Bakan beyin orada bulunuş nedeni, lityum üretim tesisinin açılışına katılmaktı. Biz de, Kanal 7’de yaptığımız programın çekimi için oradaydık.

Eti Maden, üç yıldır yürüttüğü Ar-Ge çalışmasıyla rafine bor üretimi esnasında ortaya çıkan sıvı atığın içerisindeki lityumu geri kazanma üzerine bir teknoloji geliştirmiş. Bu teknoloji özgün bir yöntemle geliştirildiği için patent başvurusu da yapılmış.

Bakan Dönmez’in sözleri üzerinden aktarayım. Böyle buluşlara imza atan Ar-Ge mühendisleri için maddi kazanç ikinci planda oluyormuş. Onları en çok, icat ettikleri bir şeyi görenlerin
“Vay be”
demesi mutlu ediyormuş.

Lityum, bataryaların hammaddesini oluşturan önemli bir element. 2022’de seri üretime başlayacak olan yerli elektrikli otomobil TOGG’un pillerinde kullanılacak lityum ihtiyacının buradan karşılanması hedefleniyor.

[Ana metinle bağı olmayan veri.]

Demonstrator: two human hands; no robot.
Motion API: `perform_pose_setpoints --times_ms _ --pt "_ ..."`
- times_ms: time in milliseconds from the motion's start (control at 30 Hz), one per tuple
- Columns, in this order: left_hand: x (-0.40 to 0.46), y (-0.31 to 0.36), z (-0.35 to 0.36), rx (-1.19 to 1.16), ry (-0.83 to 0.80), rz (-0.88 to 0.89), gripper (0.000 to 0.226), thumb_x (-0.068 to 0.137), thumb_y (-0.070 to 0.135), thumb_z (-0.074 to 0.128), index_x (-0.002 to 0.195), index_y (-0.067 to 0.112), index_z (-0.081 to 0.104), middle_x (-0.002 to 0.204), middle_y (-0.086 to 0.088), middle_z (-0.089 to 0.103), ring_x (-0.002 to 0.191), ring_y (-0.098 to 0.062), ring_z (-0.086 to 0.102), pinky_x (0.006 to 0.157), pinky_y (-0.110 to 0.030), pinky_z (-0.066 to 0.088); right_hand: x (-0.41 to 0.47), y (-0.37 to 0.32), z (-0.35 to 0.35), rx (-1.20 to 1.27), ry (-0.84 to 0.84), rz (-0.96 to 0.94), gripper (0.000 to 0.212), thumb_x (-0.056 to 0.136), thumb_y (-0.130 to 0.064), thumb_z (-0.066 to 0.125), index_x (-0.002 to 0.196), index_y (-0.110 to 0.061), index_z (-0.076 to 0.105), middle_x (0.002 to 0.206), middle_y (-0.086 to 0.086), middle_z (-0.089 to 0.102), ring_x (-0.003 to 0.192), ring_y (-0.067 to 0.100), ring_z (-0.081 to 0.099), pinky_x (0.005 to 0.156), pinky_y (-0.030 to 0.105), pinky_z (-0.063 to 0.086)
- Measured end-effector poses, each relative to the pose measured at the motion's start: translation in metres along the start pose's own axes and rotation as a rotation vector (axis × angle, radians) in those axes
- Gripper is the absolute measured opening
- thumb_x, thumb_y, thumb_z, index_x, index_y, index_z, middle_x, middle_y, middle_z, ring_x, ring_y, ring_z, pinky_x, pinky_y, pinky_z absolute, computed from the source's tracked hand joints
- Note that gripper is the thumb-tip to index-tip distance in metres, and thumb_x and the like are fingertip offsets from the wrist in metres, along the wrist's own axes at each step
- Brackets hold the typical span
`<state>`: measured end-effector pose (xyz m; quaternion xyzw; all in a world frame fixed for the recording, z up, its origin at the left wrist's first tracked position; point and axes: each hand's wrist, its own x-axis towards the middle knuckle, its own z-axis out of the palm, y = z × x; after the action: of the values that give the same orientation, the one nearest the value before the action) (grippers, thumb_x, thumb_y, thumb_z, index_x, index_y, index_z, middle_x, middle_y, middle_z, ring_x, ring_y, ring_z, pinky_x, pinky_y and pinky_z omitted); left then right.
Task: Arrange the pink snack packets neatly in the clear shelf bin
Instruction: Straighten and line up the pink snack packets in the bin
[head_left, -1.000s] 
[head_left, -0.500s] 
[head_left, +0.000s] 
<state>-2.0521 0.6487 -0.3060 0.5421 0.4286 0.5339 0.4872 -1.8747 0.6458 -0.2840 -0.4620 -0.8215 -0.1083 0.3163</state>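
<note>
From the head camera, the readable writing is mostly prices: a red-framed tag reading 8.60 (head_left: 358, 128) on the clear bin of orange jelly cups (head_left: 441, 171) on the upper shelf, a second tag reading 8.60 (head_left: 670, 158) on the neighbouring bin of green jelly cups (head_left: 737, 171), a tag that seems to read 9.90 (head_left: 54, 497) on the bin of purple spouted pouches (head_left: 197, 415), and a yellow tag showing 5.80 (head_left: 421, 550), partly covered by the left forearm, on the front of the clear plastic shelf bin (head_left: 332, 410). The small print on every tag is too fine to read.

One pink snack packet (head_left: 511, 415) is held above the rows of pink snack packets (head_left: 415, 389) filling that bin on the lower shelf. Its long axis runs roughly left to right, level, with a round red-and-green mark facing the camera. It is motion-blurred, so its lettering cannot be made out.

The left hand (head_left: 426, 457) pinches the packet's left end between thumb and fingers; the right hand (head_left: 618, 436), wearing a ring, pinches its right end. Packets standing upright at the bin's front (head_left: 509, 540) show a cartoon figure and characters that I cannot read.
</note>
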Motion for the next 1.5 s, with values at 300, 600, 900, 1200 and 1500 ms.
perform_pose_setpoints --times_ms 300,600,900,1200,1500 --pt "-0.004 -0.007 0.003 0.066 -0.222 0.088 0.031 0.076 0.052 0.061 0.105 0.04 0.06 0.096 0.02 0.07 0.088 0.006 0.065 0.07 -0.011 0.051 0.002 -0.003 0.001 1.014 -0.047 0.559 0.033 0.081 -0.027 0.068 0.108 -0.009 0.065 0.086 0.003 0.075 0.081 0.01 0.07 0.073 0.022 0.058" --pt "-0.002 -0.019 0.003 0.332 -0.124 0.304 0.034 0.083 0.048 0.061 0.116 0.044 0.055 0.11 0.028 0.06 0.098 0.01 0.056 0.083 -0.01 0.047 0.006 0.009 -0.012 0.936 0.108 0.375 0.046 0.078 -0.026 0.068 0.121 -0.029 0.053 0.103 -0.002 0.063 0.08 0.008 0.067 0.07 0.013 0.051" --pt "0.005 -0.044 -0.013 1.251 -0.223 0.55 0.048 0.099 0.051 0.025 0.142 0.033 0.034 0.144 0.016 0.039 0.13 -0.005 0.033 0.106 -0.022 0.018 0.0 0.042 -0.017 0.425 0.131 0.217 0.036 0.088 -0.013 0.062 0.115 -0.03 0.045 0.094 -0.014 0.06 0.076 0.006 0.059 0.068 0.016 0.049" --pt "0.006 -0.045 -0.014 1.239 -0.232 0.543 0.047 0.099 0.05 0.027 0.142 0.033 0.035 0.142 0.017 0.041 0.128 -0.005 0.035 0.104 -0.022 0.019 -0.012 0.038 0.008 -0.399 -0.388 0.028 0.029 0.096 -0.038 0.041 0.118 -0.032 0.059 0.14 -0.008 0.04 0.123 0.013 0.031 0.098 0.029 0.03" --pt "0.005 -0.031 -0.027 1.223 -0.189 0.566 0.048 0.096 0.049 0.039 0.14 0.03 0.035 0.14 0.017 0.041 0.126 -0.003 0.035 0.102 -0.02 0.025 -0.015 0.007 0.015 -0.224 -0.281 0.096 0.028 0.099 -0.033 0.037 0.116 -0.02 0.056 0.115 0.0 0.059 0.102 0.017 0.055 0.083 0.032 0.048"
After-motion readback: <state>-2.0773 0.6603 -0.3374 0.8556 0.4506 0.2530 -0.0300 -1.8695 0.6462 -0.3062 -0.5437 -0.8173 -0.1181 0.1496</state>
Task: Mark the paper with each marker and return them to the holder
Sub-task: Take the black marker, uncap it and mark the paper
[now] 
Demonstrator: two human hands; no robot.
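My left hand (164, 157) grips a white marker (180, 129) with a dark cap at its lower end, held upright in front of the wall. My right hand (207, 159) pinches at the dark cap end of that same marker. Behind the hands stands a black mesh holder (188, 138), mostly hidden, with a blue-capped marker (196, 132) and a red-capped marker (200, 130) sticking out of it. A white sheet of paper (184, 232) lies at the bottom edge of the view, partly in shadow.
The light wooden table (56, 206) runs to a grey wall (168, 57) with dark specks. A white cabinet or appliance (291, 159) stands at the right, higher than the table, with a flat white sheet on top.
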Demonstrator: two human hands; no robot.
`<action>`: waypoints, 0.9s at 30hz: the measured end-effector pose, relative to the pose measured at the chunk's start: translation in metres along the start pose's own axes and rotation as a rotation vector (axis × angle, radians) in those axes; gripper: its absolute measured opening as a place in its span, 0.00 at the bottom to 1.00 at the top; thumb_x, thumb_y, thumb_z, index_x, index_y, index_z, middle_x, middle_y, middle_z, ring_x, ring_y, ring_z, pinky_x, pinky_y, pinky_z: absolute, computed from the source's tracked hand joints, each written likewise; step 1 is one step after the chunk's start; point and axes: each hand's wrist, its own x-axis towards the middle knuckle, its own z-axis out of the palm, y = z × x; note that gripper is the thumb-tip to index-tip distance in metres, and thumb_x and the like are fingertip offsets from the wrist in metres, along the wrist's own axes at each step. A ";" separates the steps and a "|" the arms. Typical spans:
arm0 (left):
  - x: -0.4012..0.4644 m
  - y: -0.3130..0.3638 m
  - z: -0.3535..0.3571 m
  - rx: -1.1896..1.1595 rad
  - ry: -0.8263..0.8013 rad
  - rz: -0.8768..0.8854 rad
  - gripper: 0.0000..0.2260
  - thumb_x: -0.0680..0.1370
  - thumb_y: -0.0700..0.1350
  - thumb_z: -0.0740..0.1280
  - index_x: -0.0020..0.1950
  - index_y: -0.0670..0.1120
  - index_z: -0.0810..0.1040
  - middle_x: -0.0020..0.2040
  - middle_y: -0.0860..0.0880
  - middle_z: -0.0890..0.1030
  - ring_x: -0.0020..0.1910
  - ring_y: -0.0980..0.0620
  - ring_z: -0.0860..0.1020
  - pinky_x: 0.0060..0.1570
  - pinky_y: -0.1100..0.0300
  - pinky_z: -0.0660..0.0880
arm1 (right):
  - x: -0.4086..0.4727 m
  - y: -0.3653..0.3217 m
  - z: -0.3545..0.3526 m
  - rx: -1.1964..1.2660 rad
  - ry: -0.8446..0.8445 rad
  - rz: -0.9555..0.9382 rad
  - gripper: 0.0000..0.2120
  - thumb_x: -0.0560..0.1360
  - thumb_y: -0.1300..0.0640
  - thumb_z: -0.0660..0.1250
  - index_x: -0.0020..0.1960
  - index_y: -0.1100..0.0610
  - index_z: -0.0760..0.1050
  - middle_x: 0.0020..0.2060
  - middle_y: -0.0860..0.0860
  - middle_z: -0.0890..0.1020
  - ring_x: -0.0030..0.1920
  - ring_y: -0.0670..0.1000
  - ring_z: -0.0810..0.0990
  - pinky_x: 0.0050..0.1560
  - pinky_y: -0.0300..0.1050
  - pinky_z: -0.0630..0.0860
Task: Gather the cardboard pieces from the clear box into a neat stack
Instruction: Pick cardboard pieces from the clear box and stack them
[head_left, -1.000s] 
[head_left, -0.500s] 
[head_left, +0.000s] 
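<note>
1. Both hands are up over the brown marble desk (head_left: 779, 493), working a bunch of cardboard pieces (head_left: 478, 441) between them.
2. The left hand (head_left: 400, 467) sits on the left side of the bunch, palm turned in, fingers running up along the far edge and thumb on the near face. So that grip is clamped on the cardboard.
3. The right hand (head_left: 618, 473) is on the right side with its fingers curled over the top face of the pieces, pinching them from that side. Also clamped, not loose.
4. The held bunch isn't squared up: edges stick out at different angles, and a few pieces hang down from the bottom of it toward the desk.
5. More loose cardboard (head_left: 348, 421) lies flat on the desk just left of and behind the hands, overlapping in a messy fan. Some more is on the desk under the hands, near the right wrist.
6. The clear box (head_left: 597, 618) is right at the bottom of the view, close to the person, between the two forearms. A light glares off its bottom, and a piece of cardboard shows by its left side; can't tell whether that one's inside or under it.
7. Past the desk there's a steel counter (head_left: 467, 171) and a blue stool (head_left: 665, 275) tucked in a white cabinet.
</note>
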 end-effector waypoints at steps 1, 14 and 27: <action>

Ayrıca, akıllı telefonlar, tabletler, dizüstü bilgisayarlar, elektrikli aletler dahil olmak üzere, bütün mobil cihazların bataryalarında da bu element kullanılacak.

O halde buyurun hep birlikte
“Vay be”
diyelim.

Eti Maden’in Kırka’daki Bor tesislerinde tanıştığım derdi olan, heyecanlı bir genel müdürü var:

Serkan Keleşer.

Böyle işlerde, böyle kişiler rol üstlenince, böylesine güzel işler daha fazla karşımıza çıkabiliyor.

Bir örnek daha vereyim: Eti Maden, 25 Ocak 2019’da artık herkesin adını bildiği Boron diye bir temizlik ürünü piyasaya sürdü. Boron, daha iki yılını doldurmadan kendi alanında yüzde 8 pazar payına ulaşmış. Ama bundan daha önemlisi, girdiği piyasada fiyatlar üzerinde oluşturduğu etki.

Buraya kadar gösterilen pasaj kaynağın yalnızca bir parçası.